═══ MATERIAL PROVIDED ═══

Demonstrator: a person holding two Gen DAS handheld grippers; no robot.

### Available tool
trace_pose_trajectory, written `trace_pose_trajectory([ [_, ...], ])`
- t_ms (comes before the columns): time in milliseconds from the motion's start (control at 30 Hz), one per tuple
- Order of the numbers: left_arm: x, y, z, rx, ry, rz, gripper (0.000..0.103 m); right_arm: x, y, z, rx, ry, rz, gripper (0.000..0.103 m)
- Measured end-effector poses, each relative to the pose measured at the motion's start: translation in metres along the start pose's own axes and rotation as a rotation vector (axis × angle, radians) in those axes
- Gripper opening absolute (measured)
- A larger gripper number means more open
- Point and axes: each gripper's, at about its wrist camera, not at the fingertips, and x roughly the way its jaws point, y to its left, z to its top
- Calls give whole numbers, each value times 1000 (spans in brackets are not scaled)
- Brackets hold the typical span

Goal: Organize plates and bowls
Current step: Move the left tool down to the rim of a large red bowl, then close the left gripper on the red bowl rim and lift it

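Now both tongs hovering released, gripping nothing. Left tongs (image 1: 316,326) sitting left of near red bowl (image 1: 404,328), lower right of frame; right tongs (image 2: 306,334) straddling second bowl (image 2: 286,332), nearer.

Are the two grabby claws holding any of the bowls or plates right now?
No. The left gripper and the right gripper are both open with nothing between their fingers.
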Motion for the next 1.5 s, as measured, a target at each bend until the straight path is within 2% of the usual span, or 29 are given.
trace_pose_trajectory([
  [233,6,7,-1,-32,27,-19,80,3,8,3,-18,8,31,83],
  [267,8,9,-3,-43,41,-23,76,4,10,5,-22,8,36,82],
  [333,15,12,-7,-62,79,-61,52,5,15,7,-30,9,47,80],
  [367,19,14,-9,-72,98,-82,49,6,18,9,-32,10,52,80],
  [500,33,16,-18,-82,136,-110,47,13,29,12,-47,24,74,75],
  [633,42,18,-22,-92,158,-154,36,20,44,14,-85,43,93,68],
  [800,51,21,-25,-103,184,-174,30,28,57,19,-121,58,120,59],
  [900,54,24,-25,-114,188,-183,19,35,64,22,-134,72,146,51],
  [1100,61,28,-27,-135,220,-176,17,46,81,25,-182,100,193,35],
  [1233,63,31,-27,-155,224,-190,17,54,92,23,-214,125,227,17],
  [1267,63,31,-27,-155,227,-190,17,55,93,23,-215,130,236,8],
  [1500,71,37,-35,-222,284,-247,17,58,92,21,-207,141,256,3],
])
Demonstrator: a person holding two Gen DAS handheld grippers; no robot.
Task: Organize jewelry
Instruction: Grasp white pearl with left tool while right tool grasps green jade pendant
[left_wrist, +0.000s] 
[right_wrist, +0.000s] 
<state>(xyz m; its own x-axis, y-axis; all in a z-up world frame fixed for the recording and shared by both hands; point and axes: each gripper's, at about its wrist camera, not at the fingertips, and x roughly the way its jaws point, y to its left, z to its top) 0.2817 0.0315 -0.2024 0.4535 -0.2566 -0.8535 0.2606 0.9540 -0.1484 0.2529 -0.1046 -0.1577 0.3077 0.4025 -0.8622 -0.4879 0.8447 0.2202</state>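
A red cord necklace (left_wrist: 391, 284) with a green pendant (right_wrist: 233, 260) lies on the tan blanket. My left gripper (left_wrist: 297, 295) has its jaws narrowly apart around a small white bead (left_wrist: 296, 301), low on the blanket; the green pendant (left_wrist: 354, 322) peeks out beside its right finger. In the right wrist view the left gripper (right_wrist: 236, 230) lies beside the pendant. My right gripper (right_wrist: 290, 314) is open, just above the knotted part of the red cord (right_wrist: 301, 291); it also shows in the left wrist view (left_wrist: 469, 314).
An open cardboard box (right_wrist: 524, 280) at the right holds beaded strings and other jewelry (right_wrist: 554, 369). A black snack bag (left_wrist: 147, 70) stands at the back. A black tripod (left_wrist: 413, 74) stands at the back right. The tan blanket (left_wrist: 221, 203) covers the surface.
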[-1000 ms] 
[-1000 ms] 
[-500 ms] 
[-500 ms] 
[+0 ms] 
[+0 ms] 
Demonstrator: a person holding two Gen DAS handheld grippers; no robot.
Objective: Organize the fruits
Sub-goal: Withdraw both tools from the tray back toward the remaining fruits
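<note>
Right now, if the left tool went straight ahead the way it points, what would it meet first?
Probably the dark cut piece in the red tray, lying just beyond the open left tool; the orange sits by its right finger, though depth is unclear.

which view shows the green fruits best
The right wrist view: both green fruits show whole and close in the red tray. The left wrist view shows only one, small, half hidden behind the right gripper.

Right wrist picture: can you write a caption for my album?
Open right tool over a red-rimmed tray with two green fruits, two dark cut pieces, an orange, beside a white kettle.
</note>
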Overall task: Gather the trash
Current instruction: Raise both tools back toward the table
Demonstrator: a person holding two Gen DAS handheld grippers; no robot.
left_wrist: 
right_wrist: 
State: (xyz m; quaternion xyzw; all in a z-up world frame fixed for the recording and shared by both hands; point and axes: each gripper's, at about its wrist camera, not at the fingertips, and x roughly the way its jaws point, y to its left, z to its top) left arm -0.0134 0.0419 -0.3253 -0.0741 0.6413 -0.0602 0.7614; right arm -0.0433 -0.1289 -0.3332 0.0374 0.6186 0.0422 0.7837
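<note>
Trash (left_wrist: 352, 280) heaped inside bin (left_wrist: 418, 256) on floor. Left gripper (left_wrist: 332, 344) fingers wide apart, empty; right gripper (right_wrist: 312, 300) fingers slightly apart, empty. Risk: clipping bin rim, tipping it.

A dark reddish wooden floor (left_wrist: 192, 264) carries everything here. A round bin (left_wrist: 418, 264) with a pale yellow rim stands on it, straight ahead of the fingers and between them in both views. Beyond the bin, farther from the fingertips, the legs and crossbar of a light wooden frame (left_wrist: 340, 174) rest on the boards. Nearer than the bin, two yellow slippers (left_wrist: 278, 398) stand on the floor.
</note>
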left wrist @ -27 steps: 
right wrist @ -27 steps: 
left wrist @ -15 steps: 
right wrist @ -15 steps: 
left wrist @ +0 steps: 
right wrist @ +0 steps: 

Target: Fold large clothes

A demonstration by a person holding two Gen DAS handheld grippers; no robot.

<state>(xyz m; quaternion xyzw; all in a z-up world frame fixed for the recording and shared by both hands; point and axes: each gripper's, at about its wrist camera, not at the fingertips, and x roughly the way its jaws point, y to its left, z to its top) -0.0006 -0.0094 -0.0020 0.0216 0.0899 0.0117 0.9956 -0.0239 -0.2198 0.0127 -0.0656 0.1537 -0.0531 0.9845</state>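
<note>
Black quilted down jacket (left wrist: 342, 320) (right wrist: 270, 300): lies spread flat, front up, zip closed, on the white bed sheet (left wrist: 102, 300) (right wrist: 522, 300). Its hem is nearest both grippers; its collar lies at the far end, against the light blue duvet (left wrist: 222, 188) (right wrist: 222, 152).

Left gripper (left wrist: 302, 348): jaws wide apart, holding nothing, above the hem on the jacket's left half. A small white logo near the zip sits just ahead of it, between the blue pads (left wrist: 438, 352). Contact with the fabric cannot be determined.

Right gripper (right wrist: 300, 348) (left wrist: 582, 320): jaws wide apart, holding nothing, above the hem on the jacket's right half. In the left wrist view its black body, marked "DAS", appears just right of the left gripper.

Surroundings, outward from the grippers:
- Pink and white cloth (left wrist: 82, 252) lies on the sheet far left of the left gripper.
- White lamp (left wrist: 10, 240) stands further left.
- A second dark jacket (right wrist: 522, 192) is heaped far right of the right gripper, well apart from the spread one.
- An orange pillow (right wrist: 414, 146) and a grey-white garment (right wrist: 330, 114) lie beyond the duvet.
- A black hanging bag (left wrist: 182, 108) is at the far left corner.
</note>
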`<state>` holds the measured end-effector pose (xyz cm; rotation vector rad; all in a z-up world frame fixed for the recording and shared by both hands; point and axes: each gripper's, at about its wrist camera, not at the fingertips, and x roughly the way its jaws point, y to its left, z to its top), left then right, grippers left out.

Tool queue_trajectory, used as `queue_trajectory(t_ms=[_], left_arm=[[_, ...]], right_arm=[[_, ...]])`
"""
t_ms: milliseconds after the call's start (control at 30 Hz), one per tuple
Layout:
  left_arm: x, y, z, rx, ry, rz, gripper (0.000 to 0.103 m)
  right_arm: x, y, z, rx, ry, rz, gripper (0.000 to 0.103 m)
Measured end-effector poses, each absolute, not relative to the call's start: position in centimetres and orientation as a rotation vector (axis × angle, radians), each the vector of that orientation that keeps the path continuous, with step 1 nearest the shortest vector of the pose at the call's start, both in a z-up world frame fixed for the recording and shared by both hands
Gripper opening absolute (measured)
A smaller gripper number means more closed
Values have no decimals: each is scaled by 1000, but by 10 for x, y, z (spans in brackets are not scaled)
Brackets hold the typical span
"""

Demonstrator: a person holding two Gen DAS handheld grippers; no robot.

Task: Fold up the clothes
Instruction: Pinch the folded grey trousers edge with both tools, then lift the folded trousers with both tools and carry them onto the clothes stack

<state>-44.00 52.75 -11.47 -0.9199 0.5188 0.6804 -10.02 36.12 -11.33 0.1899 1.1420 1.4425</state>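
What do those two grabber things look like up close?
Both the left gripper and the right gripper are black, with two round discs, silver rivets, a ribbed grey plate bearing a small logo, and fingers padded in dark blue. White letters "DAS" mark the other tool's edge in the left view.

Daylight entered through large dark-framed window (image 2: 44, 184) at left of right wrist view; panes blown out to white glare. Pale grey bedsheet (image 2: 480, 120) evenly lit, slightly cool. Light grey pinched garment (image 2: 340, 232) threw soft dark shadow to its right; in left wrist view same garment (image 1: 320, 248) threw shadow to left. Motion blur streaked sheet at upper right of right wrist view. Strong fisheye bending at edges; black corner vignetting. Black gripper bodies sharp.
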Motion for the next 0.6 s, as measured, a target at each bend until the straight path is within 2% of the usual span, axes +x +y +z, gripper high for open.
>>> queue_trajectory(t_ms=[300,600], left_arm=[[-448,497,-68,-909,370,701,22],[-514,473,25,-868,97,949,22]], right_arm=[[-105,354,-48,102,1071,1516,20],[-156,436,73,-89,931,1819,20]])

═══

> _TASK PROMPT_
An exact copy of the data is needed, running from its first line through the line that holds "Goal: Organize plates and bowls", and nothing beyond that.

> _OUTPUT OF THE EXERCISE_
Demonstrator: a person holding two Gen DAS handheld grippers; no robot.

### Available tool
trace_pose_trajectory, written `trace_pose_trajectory([ [_, ...], ])`
- t_ms (comes before the columns): time in milliseconds from the motion's start (control at 30 Hz), one per tuple
- Order of the numbers: left_arm: x, y, z, rx, ry, rz, gripper (0.000..0.103 m); right_arm: x, y, z, rx, ry, rz, gripper (0.000..0.103 m)
- Measured end-effector poses, each relative to the pose measured at the motion's start: translation in metres along the start pose's own axes and rotation as a rotation vector (axis × angle, radians) in those axes
- Gripper opening absolute (measured)
- A larger gripper number means more open
- Point and axes: each gripper's, at about its wrist camera, not at the fingertips, and x roughly the way its jaws point, y to its left, z to its top
- Calls give whole numbers, each value times 1000 (spans in brackets are not scaled)
- Brackets hold the typical span

Goal: Organize plates and bowls

Nothing further remains for this exercise.